# [Directions for this task]
Gather each line of the entries below that includes "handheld".

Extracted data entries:

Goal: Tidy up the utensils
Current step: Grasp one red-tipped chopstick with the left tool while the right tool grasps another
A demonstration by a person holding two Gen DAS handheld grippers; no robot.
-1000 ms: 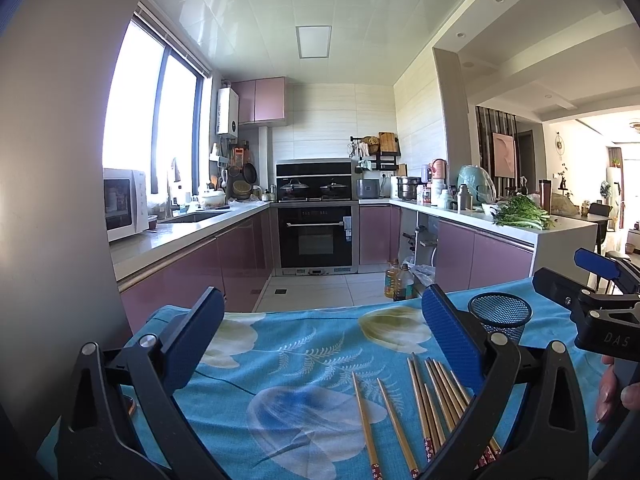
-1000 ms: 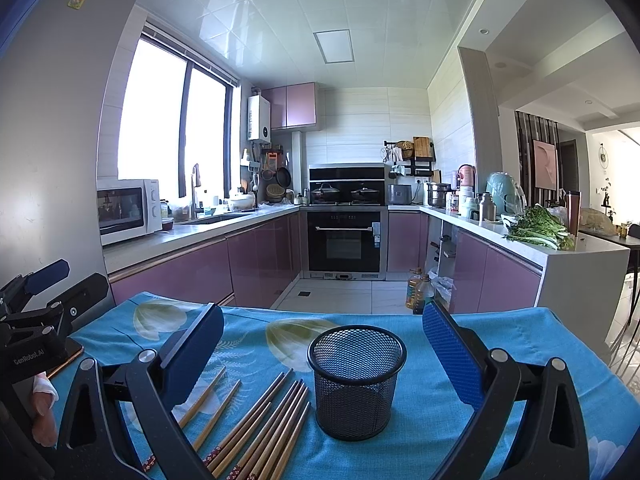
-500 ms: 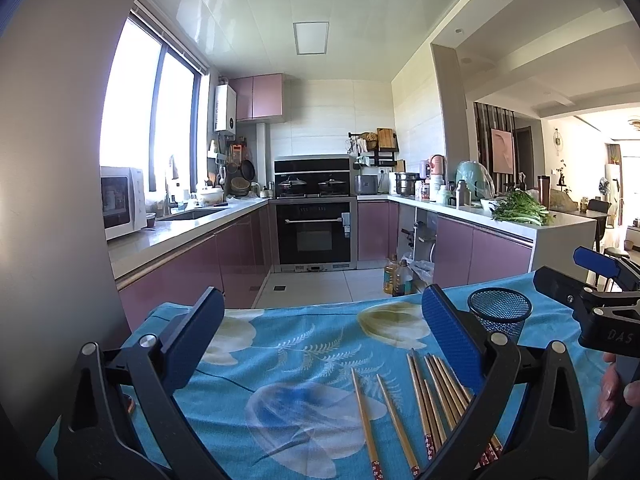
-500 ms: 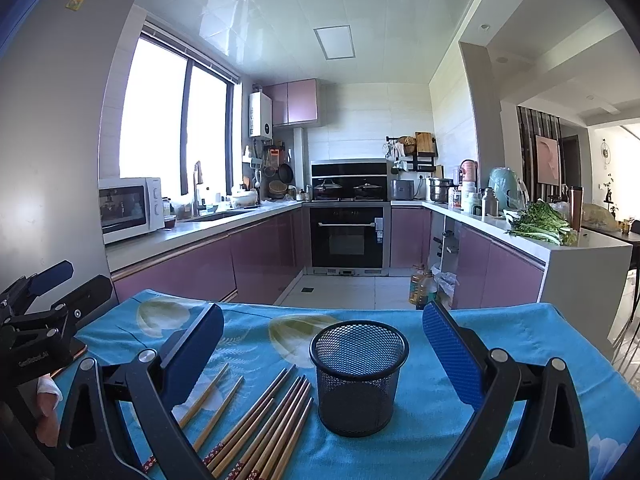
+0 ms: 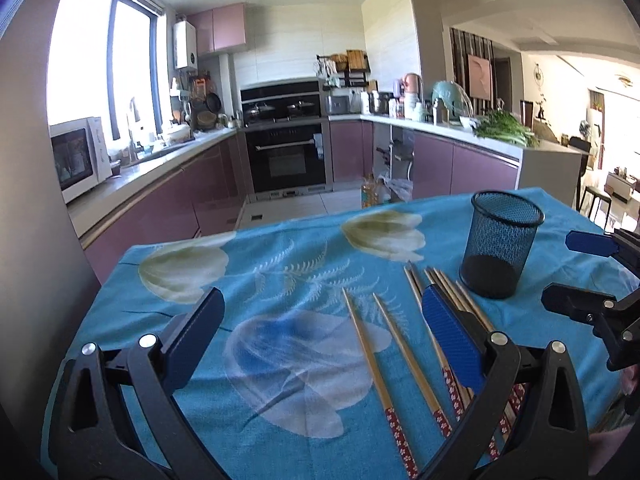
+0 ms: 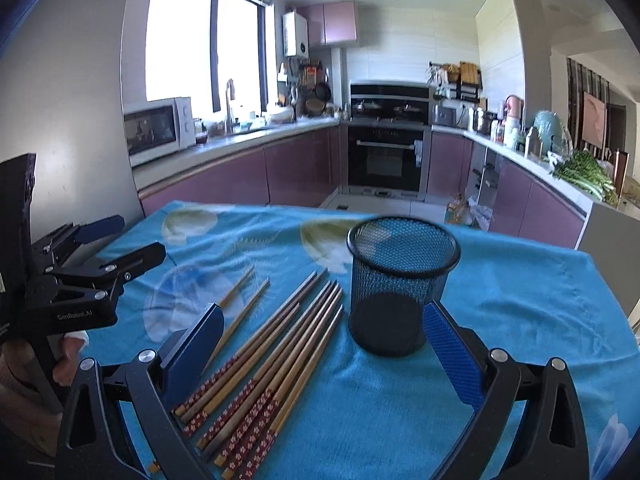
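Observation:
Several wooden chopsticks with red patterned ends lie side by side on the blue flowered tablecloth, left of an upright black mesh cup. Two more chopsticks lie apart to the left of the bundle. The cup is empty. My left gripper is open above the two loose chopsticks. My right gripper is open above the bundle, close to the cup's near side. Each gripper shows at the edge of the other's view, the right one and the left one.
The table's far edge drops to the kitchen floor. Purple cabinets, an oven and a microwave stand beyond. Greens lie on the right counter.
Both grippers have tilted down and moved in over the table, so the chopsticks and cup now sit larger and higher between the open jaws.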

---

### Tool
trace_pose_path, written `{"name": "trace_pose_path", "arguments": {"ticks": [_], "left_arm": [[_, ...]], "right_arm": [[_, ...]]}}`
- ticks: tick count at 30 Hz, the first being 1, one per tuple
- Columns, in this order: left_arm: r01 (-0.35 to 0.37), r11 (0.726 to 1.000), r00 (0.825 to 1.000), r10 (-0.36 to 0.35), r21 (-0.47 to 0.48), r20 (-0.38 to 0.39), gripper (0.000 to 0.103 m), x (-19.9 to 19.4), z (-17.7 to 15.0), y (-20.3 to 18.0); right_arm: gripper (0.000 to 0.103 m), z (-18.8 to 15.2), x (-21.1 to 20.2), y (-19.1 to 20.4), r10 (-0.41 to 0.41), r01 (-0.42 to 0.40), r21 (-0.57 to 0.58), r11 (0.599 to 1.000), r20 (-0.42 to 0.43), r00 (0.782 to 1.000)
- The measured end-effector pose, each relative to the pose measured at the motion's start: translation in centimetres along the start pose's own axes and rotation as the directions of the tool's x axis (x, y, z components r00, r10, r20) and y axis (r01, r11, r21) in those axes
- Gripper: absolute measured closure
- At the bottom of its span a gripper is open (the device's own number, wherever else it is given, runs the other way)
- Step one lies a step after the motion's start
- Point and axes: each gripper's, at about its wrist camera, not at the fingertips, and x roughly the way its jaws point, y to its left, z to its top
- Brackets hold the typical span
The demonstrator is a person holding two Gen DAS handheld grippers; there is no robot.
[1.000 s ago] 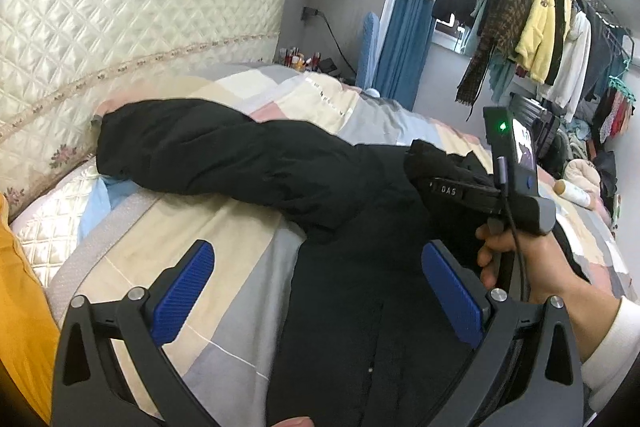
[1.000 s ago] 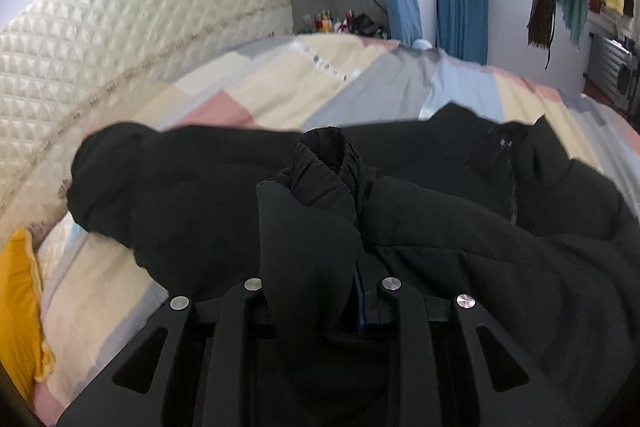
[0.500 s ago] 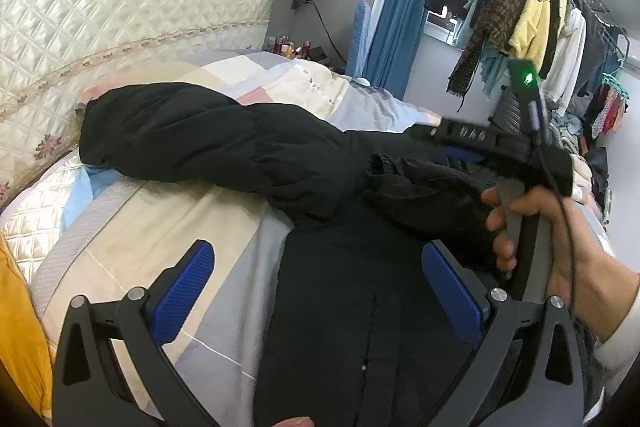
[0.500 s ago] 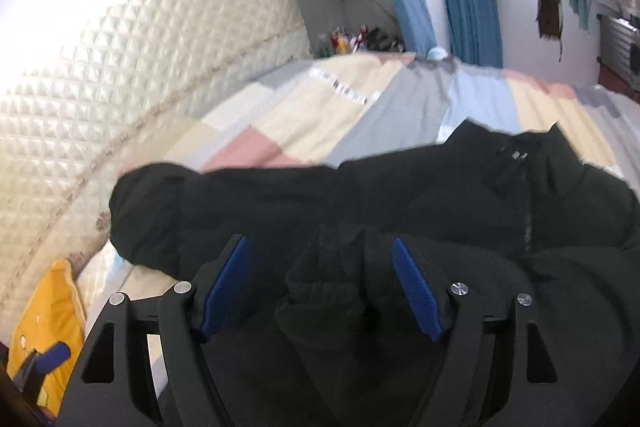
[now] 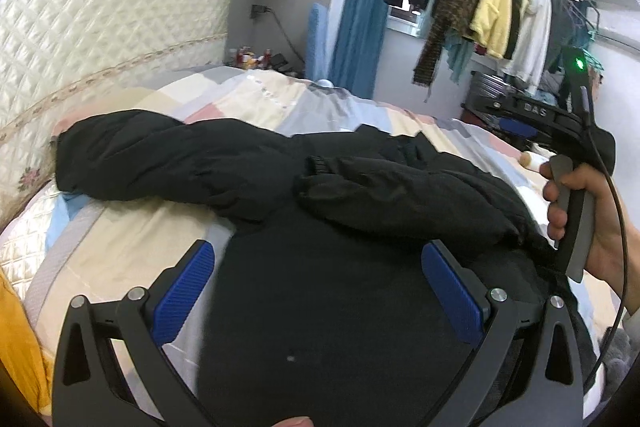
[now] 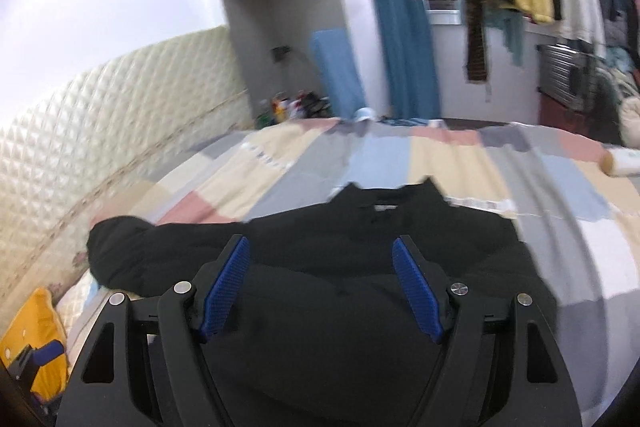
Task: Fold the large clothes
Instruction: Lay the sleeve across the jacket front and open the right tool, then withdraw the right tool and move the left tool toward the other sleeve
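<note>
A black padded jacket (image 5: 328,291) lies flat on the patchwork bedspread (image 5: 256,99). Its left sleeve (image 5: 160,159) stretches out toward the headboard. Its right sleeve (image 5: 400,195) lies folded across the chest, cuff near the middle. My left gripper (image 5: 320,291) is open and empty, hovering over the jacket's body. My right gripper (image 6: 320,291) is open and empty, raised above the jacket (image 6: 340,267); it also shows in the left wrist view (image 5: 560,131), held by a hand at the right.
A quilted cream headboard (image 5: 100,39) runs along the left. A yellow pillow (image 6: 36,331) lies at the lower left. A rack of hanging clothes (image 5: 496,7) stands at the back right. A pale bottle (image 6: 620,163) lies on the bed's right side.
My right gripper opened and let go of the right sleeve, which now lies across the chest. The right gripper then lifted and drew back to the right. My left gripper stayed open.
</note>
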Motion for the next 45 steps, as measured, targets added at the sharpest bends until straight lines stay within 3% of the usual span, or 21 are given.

# [Response to this exercise]
A demonstration by a person holding two Gen DAS handheld grippers; no robot.
The demonstrator is a person holding two Gen DAS handheld grippers; there is no robot.

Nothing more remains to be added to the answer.